[Dataset excerpt — start]

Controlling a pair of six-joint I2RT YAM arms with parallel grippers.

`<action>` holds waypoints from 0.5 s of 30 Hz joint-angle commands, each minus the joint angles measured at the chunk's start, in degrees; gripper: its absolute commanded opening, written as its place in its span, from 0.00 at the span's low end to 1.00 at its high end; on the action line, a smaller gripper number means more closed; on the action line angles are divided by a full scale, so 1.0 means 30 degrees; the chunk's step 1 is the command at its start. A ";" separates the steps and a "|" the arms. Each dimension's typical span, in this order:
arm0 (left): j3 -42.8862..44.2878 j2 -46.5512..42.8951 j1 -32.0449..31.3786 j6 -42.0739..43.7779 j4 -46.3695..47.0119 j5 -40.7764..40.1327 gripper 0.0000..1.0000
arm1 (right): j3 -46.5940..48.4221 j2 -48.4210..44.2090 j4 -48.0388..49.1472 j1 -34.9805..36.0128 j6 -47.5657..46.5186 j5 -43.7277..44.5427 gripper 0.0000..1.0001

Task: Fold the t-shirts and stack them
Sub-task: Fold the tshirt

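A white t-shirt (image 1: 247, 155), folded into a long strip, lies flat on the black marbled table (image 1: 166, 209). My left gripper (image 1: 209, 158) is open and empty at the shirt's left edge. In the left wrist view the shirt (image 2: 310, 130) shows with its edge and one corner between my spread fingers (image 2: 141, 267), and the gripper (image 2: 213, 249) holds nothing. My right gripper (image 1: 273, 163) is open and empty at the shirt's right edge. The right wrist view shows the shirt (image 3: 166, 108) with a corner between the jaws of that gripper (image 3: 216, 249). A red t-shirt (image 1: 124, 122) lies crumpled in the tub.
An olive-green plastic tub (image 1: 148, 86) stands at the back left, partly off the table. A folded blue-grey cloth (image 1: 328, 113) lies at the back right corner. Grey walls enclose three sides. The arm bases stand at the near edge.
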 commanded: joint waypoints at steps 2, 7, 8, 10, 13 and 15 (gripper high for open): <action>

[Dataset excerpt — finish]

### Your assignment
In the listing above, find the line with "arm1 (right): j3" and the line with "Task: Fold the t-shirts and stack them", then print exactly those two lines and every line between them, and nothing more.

### Task response
arm1 (right): j3 -46.5940..48.4221 j2 -48.4210..44.2090 j4 -48.0388..49.1472 j1 -34.9805..36.0128 j6 -47.5657..46.5186 j5 -43.7277..44.5427 gripper 0.0000..1.0001

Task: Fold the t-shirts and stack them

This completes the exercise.